Tuesday, 29 November 2011

Apply Poisson process on FE labels

A Poisson process (PPs) is a collection {N(t), t>=0} of random variables, where N(t) is the number of events that have occured up to time t (starting from time 0). By using PPs, we can calculate the probablity of actual number of events that would be occured in the given period.

In our scenario, we have a list of the data of the events, which annotated by users using the FigureEnergy system. We want to use PPs to calculate the probability that event will be occured in the next time period (typically in daily unit). If the probability of the event to be occured is high (greater than 70%), we can ask the users to confirm the information. Then, we will be able to run the optimisation problem of minimising the carbon intensity, then we can send feedback to users by advising them using the events in the appropriate time.

To do that, firstly we filter all labels of the specific user. Then, we calculate the mean number of events per day. After that, we use PPs to calculate the probability of no labels which would be occureed in the next 24 hours. The results of the few users can be seen as follows:

From the graph above, we can tell the events that will be like occured in the next 24 hours. For example, for user "ecenergy39", the probability of using TV and Kettle in the next 24 hours are very high (greater than 80%).

Next step, I will check the accurate of the PPs prediction on the real FE data.

Meeting on 25 November 2011.

Pre-meeting notes on 25 Nov 2011.

1 – Tasks have been tackled:

· Calculated and plotted user consumption in average day again in week days and weekend days. Different users show a different result. Interestingly, there is a correlation of consuming energy between the weekday and weekend days for the same user in average day.

· Plotted frequency of labels per day for both single users and all users.

· Have done some reaching on Google scholar about event prediction and faults in machinery. I think I have obtained some nice papers but have not read them all.

· Have read about Poisson process in the wiki. In addition, I have researched more tutorials and sections talking about Poisson process. I have gone through some examples and have understood some basic principles to apply to our case. Furthermore, I have prepared some calculation in draft to calculate the probability of events to appear at the given time step t. However, I have not yet successfully implemented in Matlab to generate the graph.

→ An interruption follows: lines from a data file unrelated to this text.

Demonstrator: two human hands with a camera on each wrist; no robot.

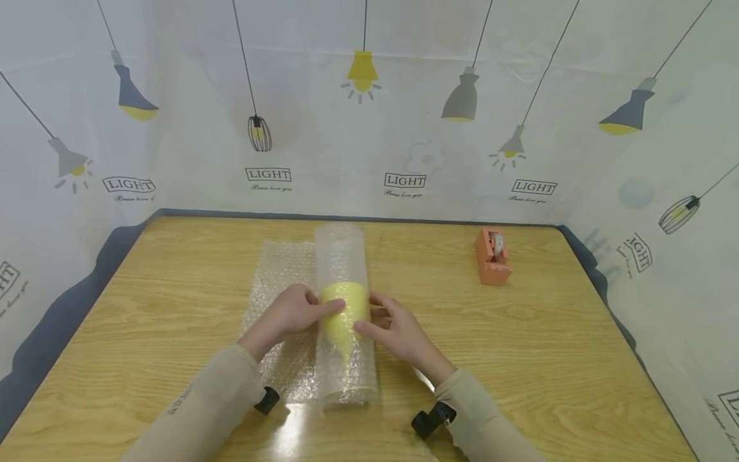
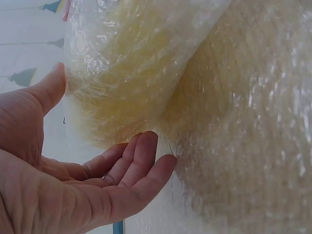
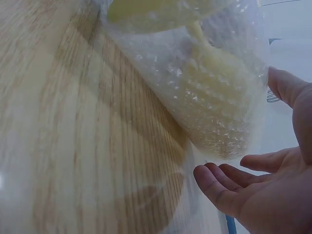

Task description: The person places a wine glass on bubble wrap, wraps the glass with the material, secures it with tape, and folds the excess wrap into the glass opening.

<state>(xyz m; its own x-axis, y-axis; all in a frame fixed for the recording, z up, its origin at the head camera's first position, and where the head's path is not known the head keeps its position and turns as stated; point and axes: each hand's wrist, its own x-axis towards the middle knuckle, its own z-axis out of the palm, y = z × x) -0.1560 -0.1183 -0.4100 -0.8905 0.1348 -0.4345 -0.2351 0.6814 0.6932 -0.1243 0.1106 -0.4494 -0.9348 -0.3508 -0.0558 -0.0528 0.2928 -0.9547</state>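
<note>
A yellow goblet [image 1: 344,301] lies inside a roll of clear bubble wrap [image 1: 339,253], its stem and foot toward the near end. The loose part of the bubble wrap sheet [image 1: 291,263] spreads flat to the left of the roll. My left hand [image 1: 297,309] holds the roll from the left, thumb over the top and fingers curved low along the side. From the right my right hand [image 1: 398,328] grips it the same way, thumb on the wrap. In the right wrist view the goblet's bowl [image 3: 214,92] shows cloudy through the layers.
An orange tape dispenser [image 1: 493,260] with a roll of tape stands toward the back right of the wooden table [image 1: 554,346]. Behind the table hangs a white cloth [image 1: 323,141] printed with lamps. Dark wrist cameras sit on both sleeves.
</note>
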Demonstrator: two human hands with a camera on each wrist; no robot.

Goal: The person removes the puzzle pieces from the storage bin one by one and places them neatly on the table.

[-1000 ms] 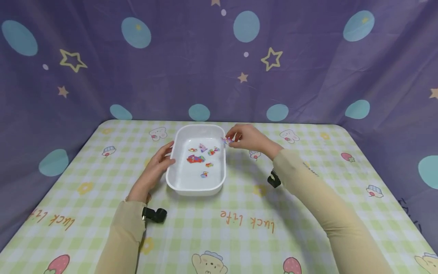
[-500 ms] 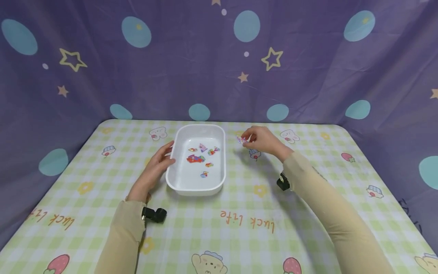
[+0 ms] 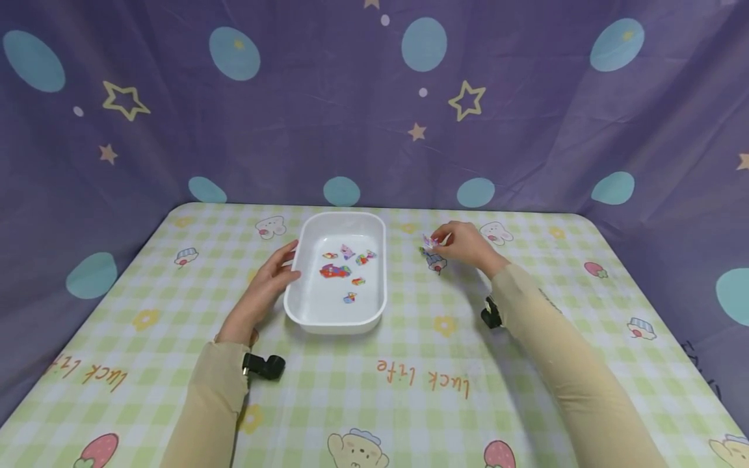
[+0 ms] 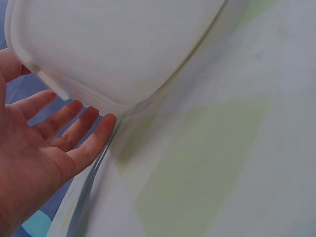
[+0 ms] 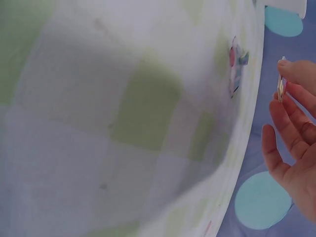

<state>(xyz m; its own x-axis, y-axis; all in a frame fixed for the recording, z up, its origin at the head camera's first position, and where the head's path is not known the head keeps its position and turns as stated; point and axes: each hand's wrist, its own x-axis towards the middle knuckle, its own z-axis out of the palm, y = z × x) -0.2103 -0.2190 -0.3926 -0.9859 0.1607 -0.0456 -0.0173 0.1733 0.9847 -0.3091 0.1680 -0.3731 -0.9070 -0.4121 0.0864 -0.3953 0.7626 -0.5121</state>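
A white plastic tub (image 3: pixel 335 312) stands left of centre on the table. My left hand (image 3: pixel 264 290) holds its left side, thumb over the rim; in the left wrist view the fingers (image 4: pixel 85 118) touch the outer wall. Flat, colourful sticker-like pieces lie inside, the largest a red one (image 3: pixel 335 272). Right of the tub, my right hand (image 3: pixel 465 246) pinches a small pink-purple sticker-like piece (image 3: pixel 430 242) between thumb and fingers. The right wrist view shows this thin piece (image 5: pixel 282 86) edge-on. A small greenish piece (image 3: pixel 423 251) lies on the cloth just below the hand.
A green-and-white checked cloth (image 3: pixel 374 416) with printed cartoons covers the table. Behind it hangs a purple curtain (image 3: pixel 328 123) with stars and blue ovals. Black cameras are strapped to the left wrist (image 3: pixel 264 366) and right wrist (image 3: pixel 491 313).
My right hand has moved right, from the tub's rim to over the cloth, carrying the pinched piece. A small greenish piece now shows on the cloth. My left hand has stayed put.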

· Have chatted with Rama about the problem that I am trying to tackle. I found it is hard to describe the issue in email, therefore I talked to him instead. The talk was just around events prediction and how to improve the event information as well as the prediction. He suggested some nice things, I summarise a few key things as follows:

· As each event has its own energy usage. By using FE, the user annotates the event from the past history. By using this way, the information given from the user would have so much noise, and it is hard to tell the exact amount of energy that event would consume. Therefore, we should have a method to improve the certainty of event information. At the time being, I just assume that the events in FE would show the right information, including the time period and the usage of events.

· Having predicted the events for a day ahead (I suppose this could be done by using Poisson process), how the agent system can improve the event prediction.

· The optimisation of machine learning will focus on minimise both aggregate demand and events time.

· Attended the probability course, which has been started intensively for 2 weeks.

2 – Remaining tasks:

· Detect events based on peaks.

· Read 1-2 related papers

· Find existing work or models to apply to our situation.

· Prepare emails to Steve Reece. (Not sure what I should say in here)

After meeting discussion:

3 – Next tasks:

· Look, understand and implement Poisson distribution. Particularly, understand likelihood, Bayesian inference and confidence interval.

· During the meeting, I and Enrico have a discussion about making a prediction of the specific event at the specific time. In my opinion, I think if we can predict the event at the specific time, then we can have an optimisation problem by minimising the carbon intensity based on scheduling the events. After that, this scheduling will be suggested to users. However, it could be impossible to correctly predict the events at the given time as they are controlled by the real human.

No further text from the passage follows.